Secretion of bovine uterine proteins in response to Type I interferons

Abstract

Bovine interferon-tau (bIFN-τ) is secreted by the developing conceptus and initiates antiluteolytic events by interacting with uterine membrane receptors. We have identified three endometrial proteins (~8, 16, and 28 kDa; P8, P16, and P28; respectively) that are secreted in response to recombinant (r) bIFN-τ. The objective of this study was to determine whether or not secretion of these proteins was a unique response to IFN-τ during early pregnancy.
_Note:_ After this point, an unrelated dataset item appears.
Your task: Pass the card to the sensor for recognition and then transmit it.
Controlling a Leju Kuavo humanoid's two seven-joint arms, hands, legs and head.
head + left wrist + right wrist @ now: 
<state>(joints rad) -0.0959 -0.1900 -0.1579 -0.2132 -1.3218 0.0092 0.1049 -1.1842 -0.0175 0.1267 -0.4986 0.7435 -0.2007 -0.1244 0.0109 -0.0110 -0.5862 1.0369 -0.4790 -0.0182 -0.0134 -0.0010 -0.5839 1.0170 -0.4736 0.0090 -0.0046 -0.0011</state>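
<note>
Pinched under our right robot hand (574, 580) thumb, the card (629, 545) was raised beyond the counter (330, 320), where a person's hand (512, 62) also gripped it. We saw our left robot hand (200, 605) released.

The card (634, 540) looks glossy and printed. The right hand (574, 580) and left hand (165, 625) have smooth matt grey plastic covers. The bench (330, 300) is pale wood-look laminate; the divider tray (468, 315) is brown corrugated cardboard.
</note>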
Three experiments were designed to examine secretion of endometrial proteins as a function of time in culture (0, 3, 6, 12, 18, 24 h), stage of the estrous cycle and pregnancy (Days 15, 18, 0/21), and dose of Type I IFN (0, 0.5, 5, and 25 nM; rbIFN-τ, rbIFN-α, and roIFN-τ). Endometrium was cultured for times specified with L-[3H]leusine to generate radiolabeled proteins. Secreted proteins were quantitated by using one- dimensional (ID)-PAGE, fluorography, and densitometry. Secretion of P8, P16, and P28 increased over time (p < 0.0001) in culture and in response to 25 nM rbIFN-τ (p < 0.05). Secretion of P8 in response to rbIFN-τ was higher (p < 0.0005) in endometrium collected from pregnant than nonpregnant heifers, but did not differ across the days examined. Although secretion of P8 was higher (p < 0.0001) in the presence than in the absence of rbIFN-τ, it was not affected by rbIFN-α. Secretion of P16 was higher (p < 0.0001) in endometrium collected from pregnant than from nonpregnant heifers, but did not differ across the days examined. Both rbIFN-τ and rbIFN-α stimulated (p < 0.0005) secretion of P16, but this effect was significant only in tissues collected during the estrous cycle. Pregnancy status, day of collection, and treatment with rbIFN-α did not affect secretion of P28. However, rbIFN-τ stimulated (p < 0.001) secretion of P28. Dose-response studies revealed that secretion of P8 and P28 was stimulated in a dose-dependent manner only by rbIFN-τ (p < 0.005). Secretion of P16 was stimulated by all Type I IFNs examined (p < 0.01). These data may be interpreted to mean that the endometrium has the ability to distinguish between closely related Type I IFNs.